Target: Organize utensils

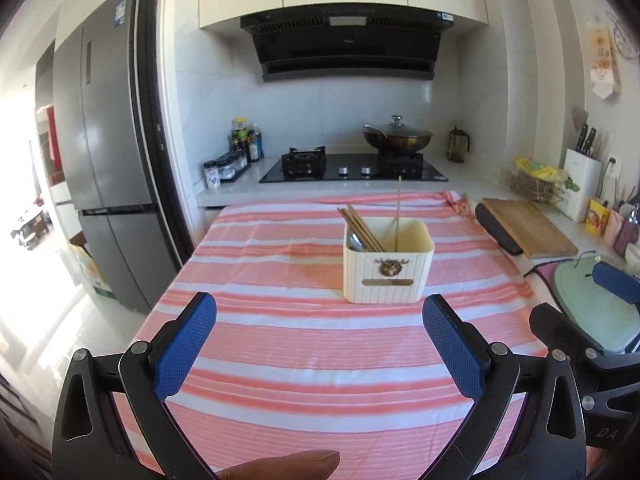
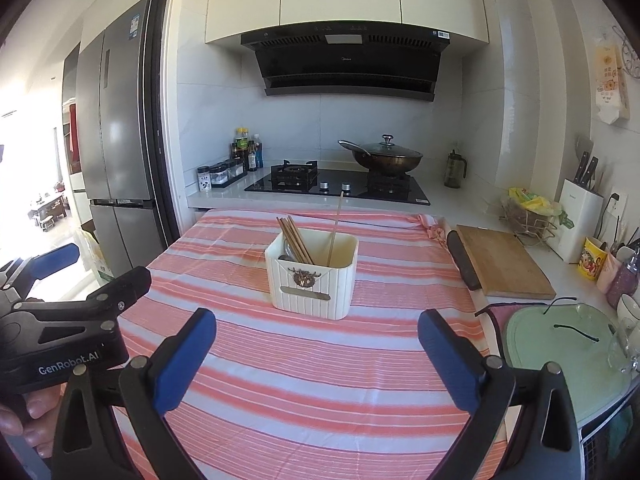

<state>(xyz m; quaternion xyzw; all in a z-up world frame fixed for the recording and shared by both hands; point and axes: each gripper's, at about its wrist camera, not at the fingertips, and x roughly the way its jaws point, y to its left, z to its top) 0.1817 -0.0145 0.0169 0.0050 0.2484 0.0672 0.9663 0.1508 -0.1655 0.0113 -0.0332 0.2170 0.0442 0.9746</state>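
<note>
Both grippers are hovering with blue pads spread wide and empty: left gripper (image 1: 320,344), right gripper (image 2: 316,352). The cream utensil holder (image 2: 312,276) is sitting dead ahead of the right one, slightly right of the left, its chopsticks (image 2: 296,240) leaning up and away.

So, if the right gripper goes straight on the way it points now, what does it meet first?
Probably the striped tablecloth just before the cream utensil holder. The right gripper, jaws open and empty, points slightly downward at it. Nothing else lies between; depth is uncertain.
</note>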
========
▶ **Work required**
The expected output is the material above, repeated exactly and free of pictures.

▶ **Exercise answer**
Target: Organize utensils


<state>(xyz m; quaternion xyzw; all in a z-up world frame fixed for the recording and shared by both hands; point and axes: each gripper's, at about its wrist camera, not at the fingertips, and x roughly the way its jaws point, y to its left, z to its top) 0.1817 -0.0145 0.0169 0.0050 0.2484 0.0672 0.9663 0.1508 -0.1655 0.0113 -0.0332 0.2170 0.0442 0.9746</state>
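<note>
Both grippers are hovering with blue pads spread wide and empty: left gripper (image 1: 320,344), right gripper (image 2: 316,352). The cream utensil holder (image 2: 312,276) is sitting dead ahead of the right one, slightly right of the left, its chopsticks (image 2: 296,240) leaning up and away.

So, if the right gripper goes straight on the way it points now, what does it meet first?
Probably the striped tablecloth just before the cream utensil holder. The right gripper, jaws open and empty, points slightly downward at it. Nothing else lies between; depth is uncertain.
</note>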

The requested output has been fully supplied.